MaisPB – Ainda vamos ter outras publicações da obra de Drummond?

Rodrigo Lacerda – Sim, ao longo dos próximos anos iremos lançar outros 63 livros de Drummond, entre clássicos, antologias e inéditos. Em outubro deste ano, quando serão comemorados os 120 anos de nascimento do poeta, lançaremos mais quatro: “Quando é dia de futebol”, uma antologia com textos e poemas sobre as Copas do Mundo ocorridas durante a vida do poeta; “A rosa do povo”, um clássico da poesia mais política de Drummond, publicado no ano em que terminaram a II Guerra Mundial e a ditadura do Estado Novo; “As impurezas do branco”, um livros de 1973, com temas e formas poéticas típicos do período; e “O gato solteiro e outros bichos”, uma antologia inédita de textos e poemas de Drummond sobre animais e meio-ambiente, voltado ao público juvenil.

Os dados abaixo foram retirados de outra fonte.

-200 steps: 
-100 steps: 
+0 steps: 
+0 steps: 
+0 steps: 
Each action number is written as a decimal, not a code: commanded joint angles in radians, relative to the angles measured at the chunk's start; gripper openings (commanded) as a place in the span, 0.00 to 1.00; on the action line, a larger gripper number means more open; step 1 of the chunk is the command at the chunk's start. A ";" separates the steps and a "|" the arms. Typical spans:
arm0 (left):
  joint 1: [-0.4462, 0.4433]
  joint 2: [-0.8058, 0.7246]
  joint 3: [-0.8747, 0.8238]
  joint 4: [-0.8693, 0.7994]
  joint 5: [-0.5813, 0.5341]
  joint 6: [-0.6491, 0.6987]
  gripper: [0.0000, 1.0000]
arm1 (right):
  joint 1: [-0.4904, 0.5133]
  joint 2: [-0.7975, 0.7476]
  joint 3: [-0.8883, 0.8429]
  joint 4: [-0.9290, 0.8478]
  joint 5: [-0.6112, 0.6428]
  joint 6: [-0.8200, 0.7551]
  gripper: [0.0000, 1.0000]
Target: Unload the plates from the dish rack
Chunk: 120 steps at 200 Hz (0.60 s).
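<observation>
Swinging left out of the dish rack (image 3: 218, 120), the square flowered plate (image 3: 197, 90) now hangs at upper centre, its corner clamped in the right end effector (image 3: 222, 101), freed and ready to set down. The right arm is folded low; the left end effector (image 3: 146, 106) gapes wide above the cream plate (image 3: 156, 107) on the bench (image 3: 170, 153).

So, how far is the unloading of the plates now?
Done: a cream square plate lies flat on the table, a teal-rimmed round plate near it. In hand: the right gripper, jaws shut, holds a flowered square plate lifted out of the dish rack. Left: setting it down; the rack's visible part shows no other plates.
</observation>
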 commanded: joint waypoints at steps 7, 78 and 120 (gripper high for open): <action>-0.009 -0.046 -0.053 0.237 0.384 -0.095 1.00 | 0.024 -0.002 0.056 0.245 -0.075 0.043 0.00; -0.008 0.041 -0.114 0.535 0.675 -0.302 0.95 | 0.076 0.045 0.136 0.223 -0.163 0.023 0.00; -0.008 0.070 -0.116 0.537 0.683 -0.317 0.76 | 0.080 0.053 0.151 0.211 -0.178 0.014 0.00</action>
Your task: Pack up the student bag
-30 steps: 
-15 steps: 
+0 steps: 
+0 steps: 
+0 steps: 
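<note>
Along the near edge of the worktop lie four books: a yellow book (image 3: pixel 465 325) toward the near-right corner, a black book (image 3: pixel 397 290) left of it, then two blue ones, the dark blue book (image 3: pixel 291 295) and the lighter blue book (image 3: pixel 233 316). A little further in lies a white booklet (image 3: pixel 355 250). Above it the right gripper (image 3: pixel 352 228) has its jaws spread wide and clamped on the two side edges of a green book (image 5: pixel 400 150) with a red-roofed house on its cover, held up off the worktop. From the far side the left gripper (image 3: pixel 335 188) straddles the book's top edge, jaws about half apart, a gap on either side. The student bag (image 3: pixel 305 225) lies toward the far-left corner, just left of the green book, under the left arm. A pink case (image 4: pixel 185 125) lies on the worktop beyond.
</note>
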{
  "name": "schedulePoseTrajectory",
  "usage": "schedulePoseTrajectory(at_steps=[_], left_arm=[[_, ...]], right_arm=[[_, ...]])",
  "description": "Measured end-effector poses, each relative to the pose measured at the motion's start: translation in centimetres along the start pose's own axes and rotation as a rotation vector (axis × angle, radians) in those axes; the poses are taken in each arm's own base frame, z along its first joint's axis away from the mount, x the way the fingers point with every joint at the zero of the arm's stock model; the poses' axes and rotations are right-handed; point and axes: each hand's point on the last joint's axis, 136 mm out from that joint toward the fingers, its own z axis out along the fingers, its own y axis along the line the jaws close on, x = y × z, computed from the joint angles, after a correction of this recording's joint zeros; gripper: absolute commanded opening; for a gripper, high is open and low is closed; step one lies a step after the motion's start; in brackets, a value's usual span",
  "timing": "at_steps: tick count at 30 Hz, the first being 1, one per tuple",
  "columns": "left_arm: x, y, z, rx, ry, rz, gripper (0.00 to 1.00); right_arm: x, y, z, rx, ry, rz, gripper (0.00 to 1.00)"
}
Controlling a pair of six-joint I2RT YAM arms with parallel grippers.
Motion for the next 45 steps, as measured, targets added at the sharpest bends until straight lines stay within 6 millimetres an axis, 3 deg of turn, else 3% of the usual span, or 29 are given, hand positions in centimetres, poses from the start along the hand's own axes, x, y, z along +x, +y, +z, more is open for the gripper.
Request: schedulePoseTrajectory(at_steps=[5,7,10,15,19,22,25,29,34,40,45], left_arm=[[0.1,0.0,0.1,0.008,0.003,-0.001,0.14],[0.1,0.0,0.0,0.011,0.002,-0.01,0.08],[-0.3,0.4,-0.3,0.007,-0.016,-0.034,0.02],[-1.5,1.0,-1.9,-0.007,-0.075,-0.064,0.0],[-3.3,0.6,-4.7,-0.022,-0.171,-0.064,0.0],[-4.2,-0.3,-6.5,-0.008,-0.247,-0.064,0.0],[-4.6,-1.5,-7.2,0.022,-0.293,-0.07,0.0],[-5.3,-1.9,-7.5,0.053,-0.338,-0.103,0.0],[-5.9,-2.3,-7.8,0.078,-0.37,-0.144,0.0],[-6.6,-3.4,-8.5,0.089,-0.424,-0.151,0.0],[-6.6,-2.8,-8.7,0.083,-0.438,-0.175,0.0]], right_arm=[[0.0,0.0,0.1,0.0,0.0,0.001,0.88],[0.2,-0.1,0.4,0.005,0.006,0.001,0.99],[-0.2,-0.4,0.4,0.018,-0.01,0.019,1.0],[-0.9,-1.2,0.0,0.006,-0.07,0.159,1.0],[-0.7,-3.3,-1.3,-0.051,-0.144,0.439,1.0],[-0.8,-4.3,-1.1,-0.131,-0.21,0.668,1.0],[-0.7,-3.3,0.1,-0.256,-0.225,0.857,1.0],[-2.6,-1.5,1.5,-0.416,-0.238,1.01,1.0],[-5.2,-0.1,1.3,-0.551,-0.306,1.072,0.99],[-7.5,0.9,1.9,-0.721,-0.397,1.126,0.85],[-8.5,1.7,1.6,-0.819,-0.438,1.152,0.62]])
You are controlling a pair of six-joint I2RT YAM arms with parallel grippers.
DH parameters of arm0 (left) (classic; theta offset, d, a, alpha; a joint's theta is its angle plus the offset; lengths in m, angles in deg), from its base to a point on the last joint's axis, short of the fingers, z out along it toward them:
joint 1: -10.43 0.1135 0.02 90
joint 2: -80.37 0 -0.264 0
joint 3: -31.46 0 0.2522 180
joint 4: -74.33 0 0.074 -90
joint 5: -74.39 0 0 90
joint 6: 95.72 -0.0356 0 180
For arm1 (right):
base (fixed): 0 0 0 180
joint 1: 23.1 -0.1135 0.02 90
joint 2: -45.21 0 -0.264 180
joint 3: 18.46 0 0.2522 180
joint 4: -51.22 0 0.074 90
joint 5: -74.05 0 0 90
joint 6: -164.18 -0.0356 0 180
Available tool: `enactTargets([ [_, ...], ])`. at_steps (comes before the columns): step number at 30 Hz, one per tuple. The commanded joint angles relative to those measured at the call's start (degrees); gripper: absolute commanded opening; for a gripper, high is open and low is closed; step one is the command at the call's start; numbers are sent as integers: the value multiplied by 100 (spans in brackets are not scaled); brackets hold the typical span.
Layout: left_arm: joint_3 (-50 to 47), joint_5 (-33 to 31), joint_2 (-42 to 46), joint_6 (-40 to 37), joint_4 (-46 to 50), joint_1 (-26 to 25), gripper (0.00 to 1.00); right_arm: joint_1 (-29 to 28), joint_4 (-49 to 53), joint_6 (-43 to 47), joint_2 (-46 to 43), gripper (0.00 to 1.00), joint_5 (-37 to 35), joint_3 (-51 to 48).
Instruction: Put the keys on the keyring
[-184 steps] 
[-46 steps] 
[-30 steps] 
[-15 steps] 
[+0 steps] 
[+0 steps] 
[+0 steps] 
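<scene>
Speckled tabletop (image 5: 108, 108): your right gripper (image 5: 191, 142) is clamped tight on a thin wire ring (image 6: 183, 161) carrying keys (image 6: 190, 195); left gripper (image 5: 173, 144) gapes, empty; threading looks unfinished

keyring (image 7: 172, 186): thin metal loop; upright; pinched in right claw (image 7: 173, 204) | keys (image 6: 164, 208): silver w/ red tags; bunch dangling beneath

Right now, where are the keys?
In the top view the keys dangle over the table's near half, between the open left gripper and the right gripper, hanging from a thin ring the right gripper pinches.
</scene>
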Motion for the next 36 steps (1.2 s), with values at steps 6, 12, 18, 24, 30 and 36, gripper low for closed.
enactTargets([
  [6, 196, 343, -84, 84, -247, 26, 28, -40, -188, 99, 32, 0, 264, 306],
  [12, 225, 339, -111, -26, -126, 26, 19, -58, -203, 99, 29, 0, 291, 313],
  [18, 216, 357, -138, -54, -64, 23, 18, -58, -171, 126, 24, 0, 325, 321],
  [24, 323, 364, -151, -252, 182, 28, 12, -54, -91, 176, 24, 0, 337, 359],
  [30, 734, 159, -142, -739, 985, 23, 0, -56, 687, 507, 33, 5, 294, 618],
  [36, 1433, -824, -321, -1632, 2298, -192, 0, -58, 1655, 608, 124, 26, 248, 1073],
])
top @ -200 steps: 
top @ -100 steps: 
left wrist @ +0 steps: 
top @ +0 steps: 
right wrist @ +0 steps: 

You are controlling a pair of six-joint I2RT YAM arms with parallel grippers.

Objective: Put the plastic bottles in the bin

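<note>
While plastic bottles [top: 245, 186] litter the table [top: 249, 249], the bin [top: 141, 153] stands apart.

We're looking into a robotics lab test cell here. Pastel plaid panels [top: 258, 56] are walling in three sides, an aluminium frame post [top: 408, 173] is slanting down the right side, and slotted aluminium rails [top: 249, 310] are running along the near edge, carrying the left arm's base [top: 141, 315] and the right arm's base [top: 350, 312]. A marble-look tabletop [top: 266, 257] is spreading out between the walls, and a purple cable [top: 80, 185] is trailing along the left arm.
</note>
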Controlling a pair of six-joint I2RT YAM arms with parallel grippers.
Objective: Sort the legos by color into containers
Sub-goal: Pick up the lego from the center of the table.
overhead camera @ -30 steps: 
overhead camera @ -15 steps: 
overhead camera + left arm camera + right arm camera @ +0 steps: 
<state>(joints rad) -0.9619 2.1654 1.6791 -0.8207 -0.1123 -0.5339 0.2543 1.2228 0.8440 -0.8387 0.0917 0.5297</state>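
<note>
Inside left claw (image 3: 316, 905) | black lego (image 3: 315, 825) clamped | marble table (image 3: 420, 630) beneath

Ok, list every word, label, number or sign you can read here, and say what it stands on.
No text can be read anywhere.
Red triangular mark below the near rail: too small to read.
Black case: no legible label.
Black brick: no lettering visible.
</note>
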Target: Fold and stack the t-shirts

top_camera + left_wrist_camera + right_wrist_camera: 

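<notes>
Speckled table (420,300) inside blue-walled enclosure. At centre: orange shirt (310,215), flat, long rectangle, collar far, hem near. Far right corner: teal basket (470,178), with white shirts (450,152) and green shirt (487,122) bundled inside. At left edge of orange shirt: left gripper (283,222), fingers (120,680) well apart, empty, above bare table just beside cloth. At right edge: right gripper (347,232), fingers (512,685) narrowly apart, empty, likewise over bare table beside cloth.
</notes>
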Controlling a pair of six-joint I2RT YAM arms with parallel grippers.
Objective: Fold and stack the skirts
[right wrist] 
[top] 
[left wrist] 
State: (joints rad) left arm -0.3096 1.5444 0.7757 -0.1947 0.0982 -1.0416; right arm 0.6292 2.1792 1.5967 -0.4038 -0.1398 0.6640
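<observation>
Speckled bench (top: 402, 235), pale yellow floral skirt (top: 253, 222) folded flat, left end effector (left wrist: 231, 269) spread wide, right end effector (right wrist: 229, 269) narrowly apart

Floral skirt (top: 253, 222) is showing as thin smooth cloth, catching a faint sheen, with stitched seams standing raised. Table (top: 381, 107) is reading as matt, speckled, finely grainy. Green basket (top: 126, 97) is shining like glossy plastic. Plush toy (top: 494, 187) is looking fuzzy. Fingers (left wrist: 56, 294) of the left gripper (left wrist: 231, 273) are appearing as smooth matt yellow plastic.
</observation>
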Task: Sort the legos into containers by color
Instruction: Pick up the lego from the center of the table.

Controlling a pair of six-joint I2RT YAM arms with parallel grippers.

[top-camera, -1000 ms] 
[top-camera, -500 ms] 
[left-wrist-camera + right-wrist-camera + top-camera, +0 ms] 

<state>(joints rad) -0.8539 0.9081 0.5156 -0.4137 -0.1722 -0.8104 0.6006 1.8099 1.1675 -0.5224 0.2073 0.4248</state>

MaisPB – Esses livros foram lançados na Bienal, teve repercussão?

Rodrigo Lacerda – A Bienal foi um tremendo sucesso, e ficamos muito felizes com a resposta que os livros tiveram até agora. Mas o projeto das novas edições da obra de Drummond é de longo prazo. Nosso intuito é estabelecer com os titulares da obra uma parceria estável, que se prolongue e frutifique por muitos anos.

MaisPB – Está bem enganado quem pensa que o tempo livresco passou, nada melhor do que se deitar na rede ( aqui no Nordeste) e ler Drummond pegando no livro, não é?

Rodrigo Lacerda – Eu concordo! A leitura é um momento de pausa e de introspecção que eu acho precioso. quem não conhece ainda este prazer precisa conhecê-lo rapidamente, pois a vida é curta e os livros são muitos!